AI Technical Summary

Benefits of technology

[0017]In view of the aforementioned background, the present disclosure discloses a process cartridge and an image forming apparatus having a photoconductor effectively coated with a protective agent.

[0018]In an aspect of the present disclosure, a process cartridge includes a protective agent, a photoconductor, a charging unit, a development unit, a cleaning unit, and an application unit. The protective agent includes paraffin as a main component. The photoconductor has a surface including polycarbonate to be applied with the protective agent, to which a latent image is to be formed. The charging unit uniformly charges the photoconductor. The development unit develops the latent image formed on the photoconductor as a toner image using a developing agent including toner particles. The cleaning unit removes toner particles remaining on the surface of the photoconductor after the toner image is transferred to a transfer member. The application unit applies the protective agent to the surface of photoconductor. A C1s spectrum of the photoconductor, detected by X-ray photoelectron spectroscopy (XPS) analysis before and after applying the protective agent on the photoconductor, includes a plurality of peaks, corresponding to different carbon binding energy. One of the plurality of peaks in a binding energy range of 290.3 eV to 294 eV is used as target peak to determine a coating condition of the photoconductor coated by the protective agent. A peak area of the target peak with respect to a total area of C1s spectrum of the photoconductor is detected before and after applying the protective agent as a first peak area ratio A0 (%) and a second peak area ratio A (%) to determine a coating condition of the photoconductor, respectively. The first peak area ratio A0 (%) is detected as a value before applying the protective agent, and the photoconductor having the first peak area ratio A0 (%) of 3% or more is employed. The second peak area ratio A (%) is detected as a value after applying the protective agent. The photoconductor is applied with the protective having a coating ratio of 60% or more, computed by (A0−A) / A0×100(%).

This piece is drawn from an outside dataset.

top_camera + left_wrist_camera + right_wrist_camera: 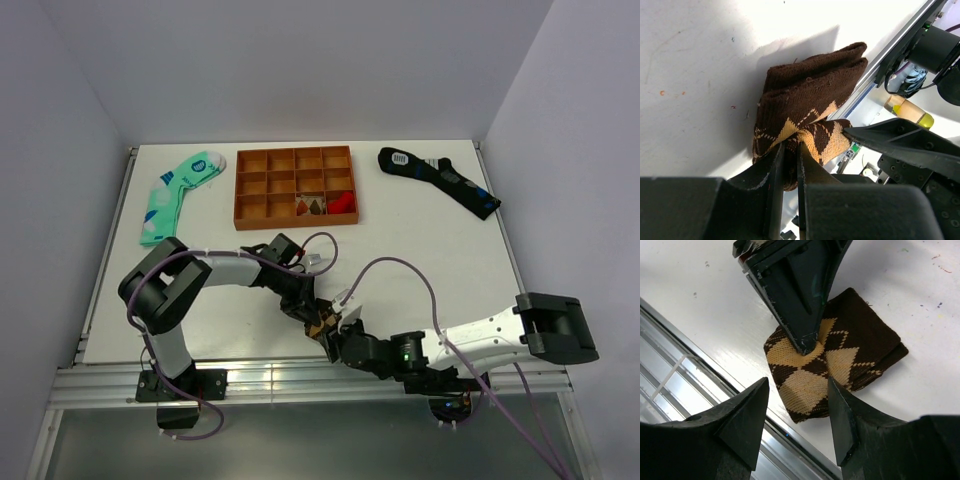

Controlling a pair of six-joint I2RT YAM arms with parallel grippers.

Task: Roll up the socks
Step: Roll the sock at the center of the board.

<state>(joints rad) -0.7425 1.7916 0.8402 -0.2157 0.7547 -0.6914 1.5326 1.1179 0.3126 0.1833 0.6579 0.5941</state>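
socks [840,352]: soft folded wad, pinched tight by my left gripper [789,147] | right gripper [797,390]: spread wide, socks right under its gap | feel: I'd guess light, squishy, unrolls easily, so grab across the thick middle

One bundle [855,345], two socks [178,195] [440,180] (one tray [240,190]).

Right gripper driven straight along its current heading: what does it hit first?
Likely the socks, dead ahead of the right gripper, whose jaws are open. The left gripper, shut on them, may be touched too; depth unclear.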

[0019]In another aspect of the present disclosure, an image forming apparatus includes a process cartridge. The process cartridge includes a protective agent, a photoconductor, a charging unit, a development unit, a cleaning unit, and an application unit. The protective agent includes paraffin as a main component. The photoconductor has a surface including polycarbonate to be applied with the protective agent, to which a latent image is to be formed. The charging unit uniformly charges the photoconductor. The development unit develops the latent image formed on the photoconductor as a toner image using a developing agent including toner particles. The cleaning unit removes toner particles remaining on the surface of the photoconductor after the toner image is transferred to a transfer member. The application unit applies the protective agent to the surface of photoconductor. A C1s spectrum of the photoconductor, detected by X-ray photoelectron spectroscopy (XPS) analysis before and after applying the protective agent on the photoconductor, includes a plurality of peaks, corresponding to different carbon binding energy. One of the plurality of peaks in a binding energy range of 290.3 eV to 294 eV is used as target peak to determine a coating condition of the photoconductor coated by the protective agent. A peak area of the target peak with respect to a total area of C1s spectrum of the photoconductor is detected before and after applying the protective agent as a first peak area ratio A0 (%) and a second peak area ratio A (%) to determine a coating condition of the photoconductor, respectively. The first peak area ratio A0 (%) is detected as a value before applying the protective agent, and the photoconductor having the first peak area ratio A0 (%) of 3% or more is employed. The second peak area ratio A (%) is detected as a value after applying the protective agent. The photoconductor is applied with the protective having a coating ratio of 60% or more, computed by (A0−A) / A0×100(%).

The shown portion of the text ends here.